Look through the records below for the line with "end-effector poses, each". Return that line and each one after it up to and including the line with "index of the", exactly.
---------- DATA IN THIS EXERCISE
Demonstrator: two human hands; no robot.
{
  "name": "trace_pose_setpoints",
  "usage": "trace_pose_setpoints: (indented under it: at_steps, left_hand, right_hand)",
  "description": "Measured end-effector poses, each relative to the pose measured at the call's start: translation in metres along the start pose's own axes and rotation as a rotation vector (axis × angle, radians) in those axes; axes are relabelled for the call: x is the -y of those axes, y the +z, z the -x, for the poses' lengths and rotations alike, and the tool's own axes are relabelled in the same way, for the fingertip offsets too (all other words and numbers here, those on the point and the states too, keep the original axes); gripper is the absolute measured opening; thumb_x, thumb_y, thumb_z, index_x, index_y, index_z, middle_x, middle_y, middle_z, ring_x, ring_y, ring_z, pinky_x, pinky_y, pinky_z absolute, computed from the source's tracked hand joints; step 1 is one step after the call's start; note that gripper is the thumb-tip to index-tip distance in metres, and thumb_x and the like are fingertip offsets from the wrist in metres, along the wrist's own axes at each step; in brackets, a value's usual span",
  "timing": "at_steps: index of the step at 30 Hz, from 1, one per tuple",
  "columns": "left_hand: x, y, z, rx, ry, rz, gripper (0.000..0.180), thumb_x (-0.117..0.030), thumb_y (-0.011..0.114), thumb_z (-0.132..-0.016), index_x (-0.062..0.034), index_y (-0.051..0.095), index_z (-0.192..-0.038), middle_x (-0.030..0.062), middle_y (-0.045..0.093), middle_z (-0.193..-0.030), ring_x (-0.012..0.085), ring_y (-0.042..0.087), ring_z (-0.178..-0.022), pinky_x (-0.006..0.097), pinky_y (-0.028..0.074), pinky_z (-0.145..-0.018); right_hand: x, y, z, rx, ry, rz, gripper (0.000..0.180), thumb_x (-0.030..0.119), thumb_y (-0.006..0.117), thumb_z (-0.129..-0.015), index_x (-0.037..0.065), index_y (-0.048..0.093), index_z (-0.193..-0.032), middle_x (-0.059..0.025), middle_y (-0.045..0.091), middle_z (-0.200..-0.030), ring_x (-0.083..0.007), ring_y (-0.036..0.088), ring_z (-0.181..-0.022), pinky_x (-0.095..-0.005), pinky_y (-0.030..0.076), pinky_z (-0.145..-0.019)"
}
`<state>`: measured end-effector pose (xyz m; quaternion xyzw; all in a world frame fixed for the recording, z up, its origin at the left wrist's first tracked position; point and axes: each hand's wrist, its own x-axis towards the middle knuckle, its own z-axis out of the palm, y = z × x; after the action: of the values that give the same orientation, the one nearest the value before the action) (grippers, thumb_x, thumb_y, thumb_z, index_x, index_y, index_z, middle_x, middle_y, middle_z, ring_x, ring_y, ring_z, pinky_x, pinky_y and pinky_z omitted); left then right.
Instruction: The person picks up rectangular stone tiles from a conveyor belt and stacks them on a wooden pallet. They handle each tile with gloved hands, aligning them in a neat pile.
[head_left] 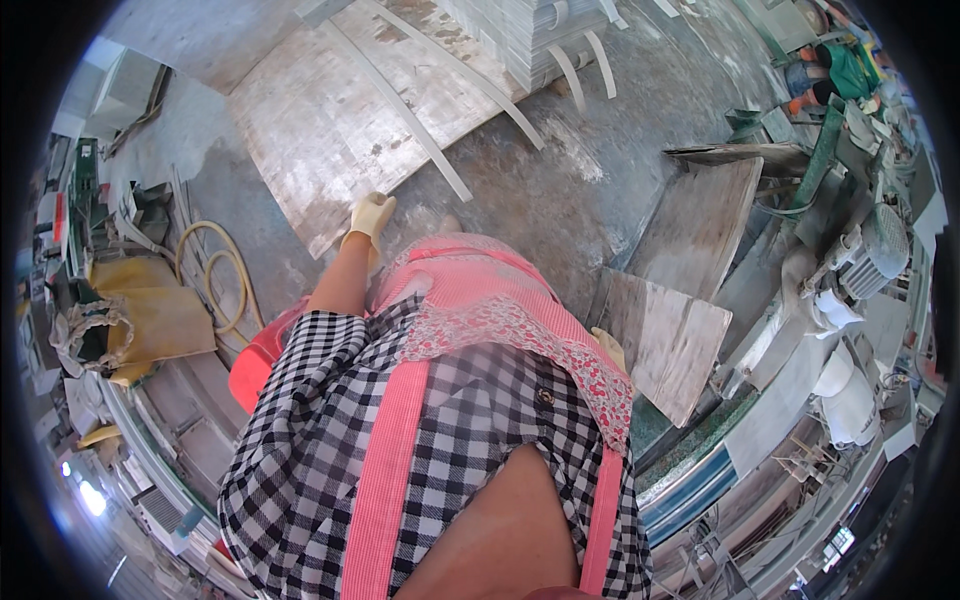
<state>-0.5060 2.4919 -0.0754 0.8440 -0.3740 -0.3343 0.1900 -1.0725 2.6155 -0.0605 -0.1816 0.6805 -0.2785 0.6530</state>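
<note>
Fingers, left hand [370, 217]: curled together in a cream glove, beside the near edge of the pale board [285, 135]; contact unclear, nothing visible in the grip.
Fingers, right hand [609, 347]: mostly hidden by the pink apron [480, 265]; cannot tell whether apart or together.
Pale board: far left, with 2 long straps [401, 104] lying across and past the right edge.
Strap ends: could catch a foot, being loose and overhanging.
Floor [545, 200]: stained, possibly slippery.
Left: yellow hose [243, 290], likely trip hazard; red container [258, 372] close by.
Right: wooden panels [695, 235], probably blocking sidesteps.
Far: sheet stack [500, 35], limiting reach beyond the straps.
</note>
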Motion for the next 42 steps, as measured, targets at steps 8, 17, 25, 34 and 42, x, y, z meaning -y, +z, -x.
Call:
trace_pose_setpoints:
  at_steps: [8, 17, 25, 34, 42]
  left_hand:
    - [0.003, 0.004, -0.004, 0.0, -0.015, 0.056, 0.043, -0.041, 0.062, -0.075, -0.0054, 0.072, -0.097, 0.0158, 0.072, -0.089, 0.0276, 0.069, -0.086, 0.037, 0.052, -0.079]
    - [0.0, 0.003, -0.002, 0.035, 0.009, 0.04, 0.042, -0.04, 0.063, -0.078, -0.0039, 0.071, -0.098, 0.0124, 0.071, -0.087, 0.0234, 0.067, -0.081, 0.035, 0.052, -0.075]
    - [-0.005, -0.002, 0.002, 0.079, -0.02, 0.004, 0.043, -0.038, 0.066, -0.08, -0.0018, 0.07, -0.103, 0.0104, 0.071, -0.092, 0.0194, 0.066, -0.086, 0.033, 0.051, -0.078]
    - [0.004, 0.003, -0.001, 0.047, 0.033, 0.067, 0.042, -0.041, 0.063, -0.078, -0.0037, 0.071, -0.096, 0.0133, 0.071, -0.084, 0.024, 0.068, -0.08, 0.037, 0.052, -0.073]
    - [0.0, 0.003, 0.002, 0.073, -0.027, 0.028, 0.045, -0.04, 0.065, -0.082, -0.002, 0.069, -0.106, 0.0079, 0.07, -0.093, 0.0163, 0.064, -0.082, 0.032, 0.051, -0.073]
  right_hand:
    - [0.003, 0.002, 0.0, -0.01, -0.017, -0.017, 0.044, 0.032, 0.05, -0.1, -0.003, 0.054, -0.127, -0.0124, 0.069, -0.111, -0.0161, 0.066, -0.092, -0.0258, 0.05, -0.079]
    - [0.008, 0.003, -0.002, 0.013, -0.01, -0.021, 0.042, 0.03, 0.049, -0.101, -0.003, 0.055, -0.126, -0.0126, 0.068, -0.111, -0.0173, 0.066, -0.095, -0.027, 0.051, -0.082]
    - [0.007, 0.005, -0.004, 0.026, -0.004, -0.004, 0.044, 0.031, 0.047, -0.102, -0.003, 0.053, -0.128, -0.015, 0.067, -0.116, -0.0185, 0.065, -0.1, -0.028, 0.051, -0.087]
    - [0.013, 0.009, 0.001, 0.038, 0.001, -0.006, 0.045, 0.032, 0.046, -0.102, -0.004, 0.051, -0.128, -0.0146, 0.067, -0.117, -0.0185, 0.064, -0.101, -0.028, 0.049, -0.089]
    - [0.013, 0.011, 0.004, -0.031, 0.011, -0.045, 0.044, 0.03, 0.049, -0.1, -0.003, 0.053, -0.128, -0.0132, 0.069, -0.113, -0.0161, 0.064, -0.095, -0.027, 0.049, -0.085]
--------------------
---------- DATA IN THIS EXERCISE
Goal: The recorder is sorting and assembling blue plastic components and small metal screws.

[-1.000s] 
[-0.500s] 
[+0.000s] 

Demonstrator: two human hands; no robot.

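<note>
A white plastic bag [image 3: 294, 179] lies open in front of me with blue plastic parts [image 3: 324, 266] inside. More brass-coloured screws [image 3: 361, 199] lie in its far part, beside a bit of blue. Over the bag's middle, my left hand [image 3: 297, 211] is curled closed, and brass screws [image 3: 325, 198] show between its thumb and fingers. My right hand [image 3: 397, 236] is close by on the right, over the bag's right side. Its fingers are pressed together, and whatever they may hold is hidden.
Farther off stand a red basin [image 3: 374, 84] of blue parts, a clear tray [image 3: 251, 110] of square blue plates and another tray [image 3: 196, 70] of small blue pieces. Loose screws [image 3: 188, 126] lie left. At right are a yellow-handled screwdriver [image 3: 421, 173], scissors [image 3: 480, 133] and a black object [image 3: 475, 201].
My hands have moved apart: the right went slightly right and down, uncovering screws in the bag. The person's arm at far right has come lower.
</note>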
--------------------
** SOLUTION TO THIS EXERCISE **
  "description": "Measured end-effector poses, each relative to the pose measured at the call's start: translation in metres along the start pose's own axes and rotation as a rotation vector (axis × angle, radians) in those axes; axes are relabelled for the call: x is the -y of those axes, y the +z, z the -x, for the poses' lengths and rotations alike, and the tool's own axes are relabelled in the same way, for the fingertip offsets too (all other words and numbers here, those on the point and the states too, keep the original axes); gripper is the absolute measured opening; thumb_x, thumb_y, thumb_z, index_x, index_y, index_z, middle_x, middle_y, middle_z, ring_x, ring_y, ring_z, pinky_x, pinky_y, pinky_z absolute, computed from the source's tracked hand joints; step 1 is one step after the call's start; note that gripper is the thumb-tip to index-tip distance in metres, and thumb_x and the like are fingertip offsets from the wrist in metres, along the wrist's own axes at each step; in brackets, a value's usual span",
  "timing": "at_steps: index of the step at 30 Hz, from 1, one per tuple",

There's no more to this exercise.